### [Task details]
Quote all of the data below exactly, please.
(Collected material begins)
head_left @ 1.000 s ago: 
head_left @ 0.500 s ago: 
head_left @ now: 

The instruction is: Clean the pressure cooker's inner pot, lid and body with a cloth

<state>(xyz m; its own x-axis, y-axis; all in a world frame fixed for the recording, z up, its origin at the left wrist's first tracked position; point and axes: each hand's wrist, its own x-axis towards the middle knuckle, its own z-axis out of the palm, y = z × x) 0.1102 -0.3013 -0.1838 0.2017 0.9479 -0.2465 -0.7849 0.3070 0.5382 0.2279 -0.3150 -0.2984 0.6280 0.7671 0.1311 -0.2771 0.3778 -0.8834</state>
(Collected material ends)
### [Your solution]
head_left @ 1.000 s ago: 
head_left @ 0.500 s ago: 
head_left @ now: 

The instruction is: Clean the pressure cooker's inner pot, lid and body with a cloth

<state>(xyz m; its own x-axis, y-axis; all in a world frame fixed for the recording, z up, its origin at the left wrist's first tracked position; point and axes: each hand's wrist, its own x-axis towards the middle knuckle, its own z-axis out of the palm, y = z × x) 0.1102 -0.3013 -0.1838 0.2017 0.9479 -0.2465 -0.7849 0.3070 0.5382 0.2279 -0.3150 -0.2984 0.6280 0.7671 0.1311 -0.2771 0.3778 -0.8834</state>

Nothing further remains for this exercise.